JARRRRG
JARRRRG

Reputation: 926

Visual studio project directory issue

I'm writing to a text folder which is in a folder within my project but I can't seem to get to it without writing the absolute complete path as it is on my computer which is fine on this computer but when I want to take it elsewhere I can't have that as the drives are different etc.

Here is a screenshot of the lines I'm using to get it to post to the directory on the right.

The file I'm trying to access is in a folder called AdminAccount and is called User.txt. it works fine as you can see from the commented directory link as a direct path but when I try with the directory string in use it does not work.
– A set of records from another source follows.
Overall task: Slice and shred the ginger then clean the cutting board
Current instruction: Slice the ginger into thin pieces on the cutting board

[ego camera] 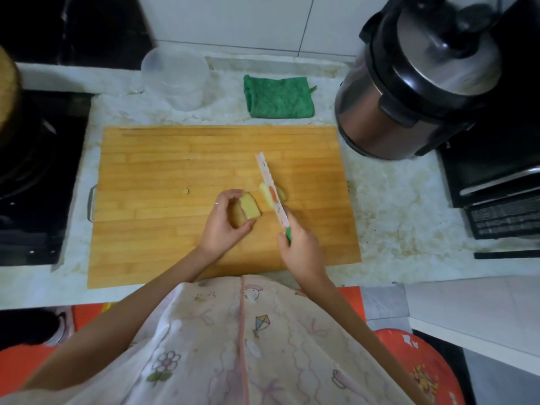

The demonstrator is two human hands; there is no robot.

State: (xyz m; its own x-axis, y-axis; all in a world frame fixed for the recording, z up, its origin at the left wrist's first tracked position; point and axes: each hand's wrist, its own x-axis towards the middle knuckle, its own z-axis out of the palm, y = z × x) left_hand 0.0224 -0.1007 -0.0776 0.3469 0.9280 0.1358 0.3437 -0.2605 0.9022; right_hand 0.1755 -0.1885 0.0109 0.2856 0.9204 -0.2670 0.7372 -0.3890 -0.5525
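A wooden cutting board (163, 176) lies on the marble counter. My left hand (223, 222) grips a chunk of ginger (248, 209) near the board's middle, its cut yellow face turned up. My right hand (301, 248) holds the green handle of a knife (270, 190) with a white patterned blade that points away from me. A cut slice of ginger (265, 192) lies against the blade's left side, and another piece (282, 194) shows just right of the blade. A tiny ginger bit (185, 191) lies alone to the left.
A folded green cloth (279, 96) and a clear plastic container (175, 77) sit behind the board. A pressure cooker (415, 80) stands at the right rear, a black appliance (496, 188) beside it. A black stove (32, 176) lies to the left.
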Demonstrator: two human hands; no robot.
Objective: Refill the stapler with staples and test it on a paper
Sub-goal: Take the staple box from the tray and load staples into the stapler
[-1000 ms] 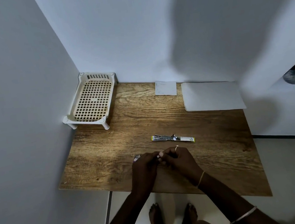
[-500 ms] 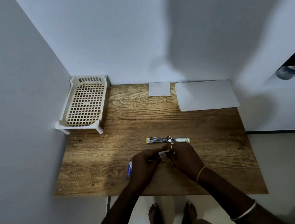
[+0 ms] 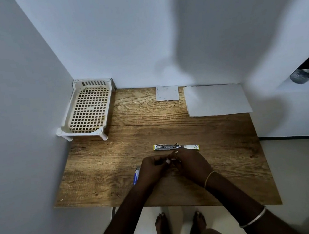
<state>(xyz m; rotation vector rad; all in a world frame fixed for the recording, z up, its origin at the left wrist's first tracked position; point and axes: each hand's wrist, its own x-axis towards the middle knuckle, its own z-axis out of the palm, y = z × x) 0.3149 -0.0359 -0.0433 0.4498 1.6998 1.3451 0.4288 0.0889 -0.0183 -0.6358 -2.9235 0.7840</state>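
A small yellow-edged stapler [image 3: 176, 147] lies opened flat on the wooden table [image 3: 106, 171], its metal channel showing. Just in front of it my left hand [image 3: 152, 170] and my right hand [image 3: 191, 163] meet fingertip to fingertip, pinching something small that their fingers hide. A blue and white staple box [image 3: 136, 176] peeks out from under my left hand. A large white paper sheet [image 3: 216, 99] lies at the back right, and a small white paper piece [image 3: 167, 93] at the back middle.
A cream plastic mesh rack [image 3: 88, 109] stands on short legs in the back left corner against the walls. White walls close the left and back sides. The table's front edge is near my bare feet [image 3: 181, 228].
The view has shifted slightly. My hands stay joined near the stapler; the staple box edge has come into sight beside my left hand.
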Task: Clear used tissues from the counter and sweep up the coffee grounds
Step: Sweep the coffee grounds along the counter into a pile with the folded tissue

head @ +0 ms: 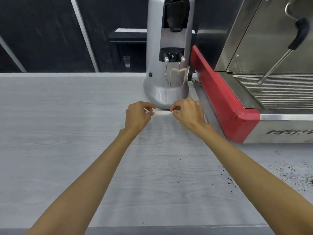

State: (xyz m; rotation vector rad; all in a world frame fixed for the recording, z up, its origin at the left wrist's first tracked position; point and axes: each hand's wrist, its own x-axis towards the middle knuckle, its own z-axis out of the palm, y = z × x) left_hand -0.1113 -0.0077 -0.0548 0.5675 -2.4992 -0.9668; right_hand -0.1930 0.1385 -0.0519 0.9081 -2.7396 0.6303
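Near the worktop's (pixel 50 150) far edge, left hand (pixel 136 116) and right hand (pixel 189 112) each pinch one end of a tissue (pixel 162 113) before the grinder (pixel 166 65).

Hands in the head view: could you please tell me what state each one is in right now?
Left hand: closed, pinching the left end of the tissue.
Right hand: closed, pinching the tissue's right end.

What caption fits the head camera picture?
Left hand and right hand pinch a white tissue strip before the silver coffee grinder.
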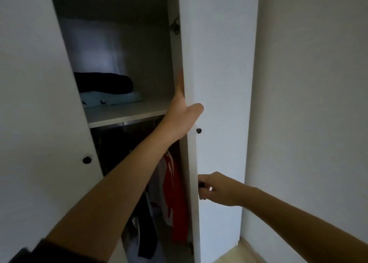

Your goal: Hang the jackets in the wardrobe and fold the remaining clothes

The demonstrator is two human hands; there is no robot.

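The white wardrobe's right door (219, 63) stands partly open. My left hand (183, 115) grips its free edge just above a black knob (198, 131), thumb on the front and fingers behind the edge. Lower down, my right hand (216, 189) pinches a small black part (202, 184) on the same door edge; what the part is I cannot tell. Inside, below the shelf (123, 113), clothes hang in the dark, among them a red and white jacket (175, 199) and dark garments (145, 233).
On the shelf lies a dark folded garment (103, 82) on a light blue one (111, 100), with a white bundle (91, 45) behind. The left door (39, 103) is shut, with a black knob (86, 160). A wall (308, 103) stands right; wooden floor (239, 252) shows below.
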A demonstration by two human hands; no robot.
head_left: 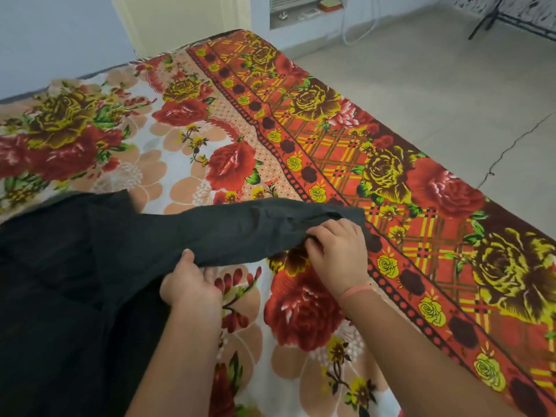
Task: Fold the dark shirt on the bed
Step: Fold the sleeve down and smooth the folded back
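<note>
The dark shirt (66, 266) lies spread over the left half of the bed (228, 121), which wears a floral sheet. One long sleeve stretches rightward across the sheet. My left hand (189, 284) pinches the sleeve's lower edge near its middle, thumb on top and fingers under the cloth. My right hand (337, 251) grips the sleeve close to the cuff end, fingers curled into the fabric. The sleeve is lifted slightly off the sheet between my hands. The shirt's body runs out of view at the left and bottom.
The bed's right edge (451, 182) drops to a pale tiled floor (421, 85). A thin cable (511, 145) crosses the floor. A wall unit with small items (307, 10) stands at the back, and black metal legs (493, 16) show at the top right.
</note>
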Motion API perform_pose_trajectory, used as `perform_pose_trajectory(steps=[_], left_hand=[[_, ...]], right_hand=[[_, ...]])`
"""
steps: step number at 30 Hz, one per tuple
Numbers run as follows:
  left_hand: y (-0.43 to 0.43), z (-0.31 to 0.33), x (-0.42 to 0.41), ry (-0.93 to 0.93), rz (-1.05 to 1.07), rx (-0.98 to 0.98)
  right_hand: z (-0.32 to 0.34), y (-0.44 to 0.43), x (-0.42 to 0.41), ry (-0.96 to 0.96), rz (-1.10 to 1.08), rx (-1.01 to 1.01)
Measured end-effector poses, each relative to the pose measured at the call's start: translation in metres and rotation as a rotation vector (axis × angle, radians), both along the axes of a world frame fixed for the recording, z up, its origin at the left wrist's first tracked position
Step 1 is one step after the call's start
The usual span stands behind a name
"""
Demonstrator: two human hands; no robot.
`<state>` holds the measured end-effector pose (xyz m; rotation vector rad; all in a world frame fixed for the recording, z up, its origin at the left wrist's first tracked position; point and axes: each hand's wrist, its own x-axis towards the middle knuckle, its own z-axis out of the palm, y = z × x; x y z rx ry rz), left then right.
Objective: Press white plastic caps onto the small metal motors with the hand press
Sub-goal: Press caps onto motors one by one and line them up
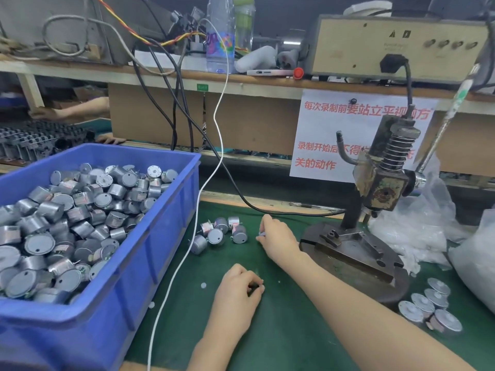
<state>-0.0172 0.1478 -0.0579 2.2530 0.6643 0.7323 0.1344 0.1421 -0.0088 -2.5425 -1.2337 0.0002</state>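
The right hand (277,238) has its grip narrowed to a pinch: thumb and forefinger hold a small pale piece (262,233), too blurred to say whether it is a cap. The hand hovers low over the green surface (281,330), between a loose cluster of motors (218,232) on its left and the round base (348,253) of the hand press (383,183) on its right.

The left hand (237,290) lies nearer the body, knuckles up, fingers curled in. A dark spot shows at the fingertips, but I cannot tell whether this grip holds anything.

Two white discs (203,285) lie apart on the surface left of that hand. A white cable (184,253) runs down past them, beside the blue bin (150,263), which is heaped with more motors (67,223).

The press stands upright at the right, its spring and lever above the base, nothing under the ram. A black cable (267,210) runs to its column. In front of the base, near the surface's edge, sits a group of flat-faced motors (428,303). A clear plastic bag (417,228) lies crumpled behind the press.
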Motion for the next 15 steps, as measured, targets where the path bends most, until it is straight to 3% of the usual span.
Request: perform_pose_trajectory(steps=[3,5,10,15], left_hand=[[-0.001,0.001,0.000,-0.007,0.018,-0.012],[-0.001,0.003,0.000,-0.008,0.019,-0.008],[-0.002,0.004,-0.001,-0.016,0.016,-0.001],[0.002,0.009,-0.004,-0.076,0.088,-0.105]], right_hand=[[0.000,-0.008,-0.008,-0.118,0.001,-0.013],[0.000,-0.016,-0.015,-0.126,0.008,0.080],[-0.005,-0.046,-0.039,0.146,0.033,0.327],[-0.018,-0.076,-0.050,0.348,0.066,0.396]])
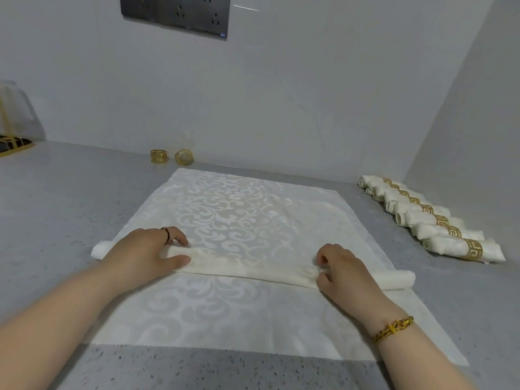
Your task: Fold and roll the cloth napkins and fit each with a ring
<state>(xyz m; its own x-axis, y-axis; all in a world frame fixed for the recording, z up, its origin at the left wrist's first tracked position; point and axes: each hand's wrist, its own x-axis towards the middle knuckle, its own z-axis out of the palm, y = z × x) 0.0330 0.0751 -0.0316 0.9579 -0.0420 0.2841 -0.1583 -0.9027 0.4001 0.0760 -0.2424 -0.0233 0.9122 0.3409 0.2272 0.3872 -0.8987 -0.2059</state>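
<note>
A cream damask napkin (239, 212) lies flat on the grey counter, partly rolled into a tube (247, 267) across its middle. A second flat napkin (225, 313) lies beneath it, reaching toward me. My left hand (146, 249) presses the roll's left part, thumb in front and fingers over the top. My right hand (343, 270) pinches the roll near its right end. Two gold rings (159, 156) (184, 157) stand by the back wall. Several rolled napkins with gold rings (430, 218) lie in a row at the right.
The grey speckled counter (56, 209) meets white walls at the back and right. A gold-framed holder with white cloth (14, 119) stands at the far left. A dark socket panel (174, 15) is on the back wall.
</note>
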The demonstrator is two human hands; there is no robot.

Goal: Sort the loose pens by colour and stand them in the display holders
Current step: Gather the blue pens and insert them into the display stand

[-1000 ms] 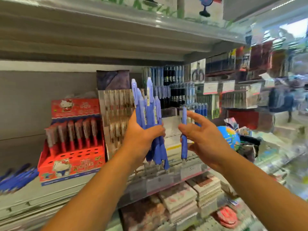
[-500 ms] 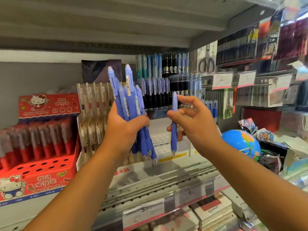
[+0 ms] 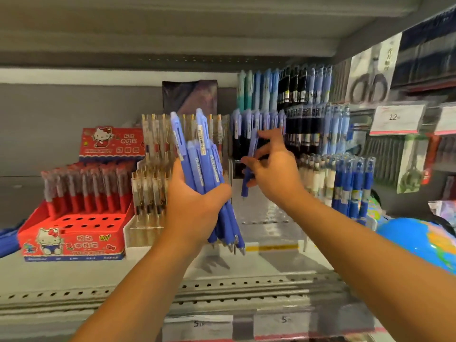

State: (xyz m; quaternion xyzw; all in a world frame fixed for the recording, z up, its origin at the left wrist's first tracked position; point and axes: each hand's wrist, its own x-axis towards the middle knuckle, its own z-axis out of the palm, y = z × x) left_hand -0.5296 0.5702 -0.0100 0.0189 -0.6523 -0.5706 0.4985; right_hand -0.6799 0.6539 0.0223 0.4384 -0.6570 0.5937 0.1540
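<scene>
My left hand (image 3: 195,206) grips a bundle of several blue pens (image 3: 202,169), tips pointing down, in front of the shelf's middle. My right hand (image 3: 274,171) pinches a single blue pen (image 3: 248,169) upright, just in front of the clear tiered display holder (image 3: 269,218). That holder's back rows carry blue pens (image 3: 259,119) and black pens (image 3: 296,124); its front rows stand bare. The single pen's tip hangs above the bare rows, apart from them.
A red cartoon-cat box (image 3: 71,235) of red pens sits at left. Beside it stands a clear holder with clear-barrelled pens (image 3: 150,178). Dark blue pens (image 3: 352,183) stand at right, with a globe (image 3: 417,240) and price tags (image 3: 394,119) further right. More blue pens (image 3: 7,243) lie at far left.
The view has closed in on the shelf. My right hand has carried the single blue pen up and forward towards the clear holder. My left hand keeps its bundle.
</scene>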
https://i.sstatic.net/1KemD.png

Any help how to get around this? I tried all sorts, I tried doing

private string[] getLines = System.IO.File.ReadAllLines(@"\AdminAccount\User.txt");
private string[] getLines = System.IO.File.ReadAllLines(@"..\AdminAccount\User.txt");

No joy.

Upvotes: 1

Views: 137

Answers (2)

Kurubaran
Kurubaran

Reputation: 8892

You can use,

string rootPath = Environment.CurrentDirectory;
string filePath = Path.Combine(rootPath,@"..\..\AdminAccount\User.txt");
private string[] getLines = System.IO.File.ReadAllLines(@filePath);

..\ is used to access a top level folder in the hierarchy. you can keep on adding ..\ to move up in the hierarchy.

Ex:

string path1 = @"C:\Users\Documents\Visual Studio 2010\Projects\Test\Test\bin\Debug"
string newPath = Path.Combine(path1, @"..\..\AdminAccount\User.txt");

new path would return C:\Users\Documents\Visual Studio 2010\Projects\Test\Test\AdminAccount\User.txt

Upvotes: 1

Damith
Damith

Reputation: 63105

You just have to set the property "Copy to Output Directory" of the "User.txt" file to "Copy allways" or "Copy if newer".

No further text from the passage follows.